Around Reunion Arena's cursed hallways, employees and especially players are awed by the 6-foot-6 Nelson. To them, he is Nellie, a man who can do no wrong--no matter how many games his awful team loses, no matter how many dreadful players he signs, no matter how many mistakes he makes as the Mavericks stumble even further into NBA notoriety.
Team owner Ross Perot Jr. seems bedazzled by the man he hired in February 1997 to take over this pitiful franchise: On December 30, a little more than three weeks after Nelson took over the coaching duties from the emasculated Jim Cleamons, Perot gave Nelson a $6 million raise--despite the fact that Nelson's team was in the middle of a 15-game losing streak and had won only a single game, three fewer than Cleamons managed this season in 15 games as coach. (Nelson was already working under a five-year, $7-million deal as general manager; he was given $9 million to coach the team for two more seasons, and his GM's contract was reconfigured when he became coach.)

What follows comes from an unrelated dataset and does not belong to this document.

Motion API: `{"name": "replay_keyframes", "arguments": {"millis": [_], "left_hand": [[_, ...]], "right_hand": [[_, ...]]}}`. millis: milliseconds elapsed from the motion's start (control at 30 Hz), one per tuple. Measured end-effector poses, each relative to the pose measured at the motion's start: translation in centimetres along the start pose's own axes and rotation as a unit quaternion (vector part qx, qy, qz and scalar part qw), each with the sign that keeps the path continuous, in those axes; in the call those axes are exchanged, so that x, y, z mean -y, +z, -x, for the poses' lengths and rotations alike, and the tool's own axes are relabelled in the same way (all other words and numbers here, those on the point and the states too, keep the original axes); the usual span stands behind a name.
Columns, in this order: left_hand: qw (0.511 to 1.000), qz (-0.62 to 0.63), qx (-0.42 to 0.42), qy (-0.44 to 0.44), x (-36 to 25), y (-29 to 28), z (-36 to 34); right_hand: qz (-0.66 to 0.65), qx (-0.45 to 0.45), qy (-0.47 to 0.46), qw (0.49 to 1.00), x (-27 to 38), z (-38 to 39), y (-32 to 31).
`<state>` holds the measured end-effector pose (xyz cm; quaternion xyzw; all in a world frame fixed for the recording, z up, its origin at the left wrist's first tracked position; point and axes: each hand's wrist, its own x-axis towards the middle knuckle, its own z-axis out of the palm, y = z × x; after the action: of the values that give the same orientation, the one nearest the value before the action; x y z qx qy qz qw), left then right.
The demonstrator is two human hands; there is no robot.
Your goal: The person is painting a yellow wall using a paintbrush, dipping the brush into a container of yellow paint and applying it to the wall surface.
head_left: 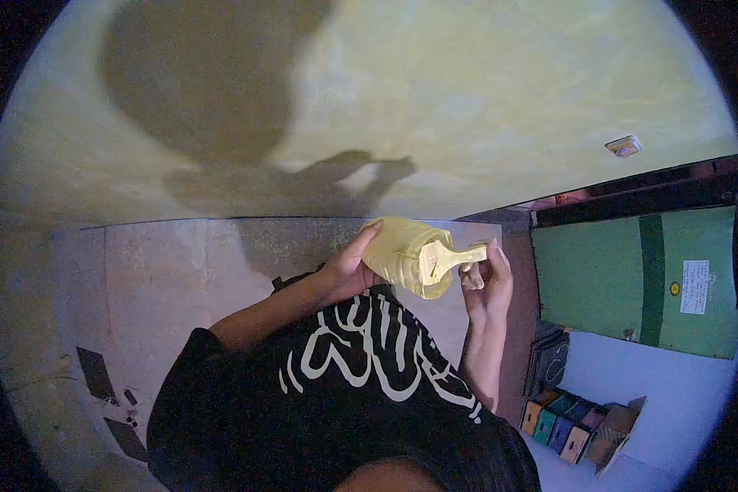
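My left hand [359,261] is wrapped round the side of a pale yellow, translucent plastic container [389,250], held tilted in front of my chest with its open end toward the right. A flat paintbrush [439,261], coated in yellow, lies with its wide end at the container's mouth. Its handle points right, where my right hand [489,283] grips it with bent fingers. The bristles cannot be made out clearly. How much the container holds is hard to see.
Ahead rises a yellowish wall [484,98] bearing my shadow, with a small switch plate [624,146] at right. A green door [590,275] with a paper sheet [696,287] stands to the right. Coloured boxes [562,426] sit lower right. Pale floor [156,287] spreads below.
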<state>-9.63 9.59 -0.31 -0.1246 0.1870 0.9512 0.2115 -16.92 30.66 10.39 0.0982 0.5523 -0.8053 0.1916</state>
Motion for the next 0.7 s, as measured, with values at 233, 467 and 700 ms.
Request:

Then, on January 2, Perot allowed Nelson to hire his son, Donnie, as the Mavericks' new head coach--in the year 2000, when Nellie says he will step down and re-assume the general manager duties full-time. Donnie's an affable guy, a 35-year-old pickup-driving father and husband who left a cushy five-year deal with the Phoenix Suns to sit next to Daddy on the bench before taking over the reins himself. Give the boy some credit: If Nellie gives him a decent team and Donnie screws it up, the old man will have no choice but to fire his own son.
But hiring Donnie ranks among the most ballsy moves in the history of pro sports--one head coach appointing another head coach two years down the line, and his own son to boot.
And when it happened, no one batted an eye--not the local sports media, save a few radio talk-show hosts who have since moved on to swapping Cowboys head-coaching rumors; not the few remaining Mavericks fans; and certainly not anyone around Reunion, where Nellie is a giant among men.
"I think my past speaks for itself," Nelson says, smiling, when asked how he justifies the raise and hiring of Donnie when the senior Nelson's record is one most coaches would get shitcanned for. Just ask Jim Cleamons--the 4-12 Jim Cleamons.
Nelson means this as a good thing, referring to the glory days when he turned the Golden State Warriors and Milwaukee Bucks from basement-dwellers into contenders. The Bucks were division winners seven straight years (1980 to '86), while the Warriors won more than 50 games twice during Nelson's tenure there, from 1987 to '95.
He is referring to the days when he drafted such players as Marques Johnson, Sidney Moncrief, Tim Hardaway, and Mitch Richmond and watched them blossom into all-stars. He's referring to his record as the league's sixth-winningest coach.
He is not talking about the fact that the Warriors and Bucks were always eliminated from the playoffs before reaching the finals. Nor is he talking about the fact that he was run out of New York after less than a season as Knicks head coach--his last job before coming to Dallas.
Nor is he talking about the fact that he's the very man responsible for this aberration on the Reunion hardwood right now.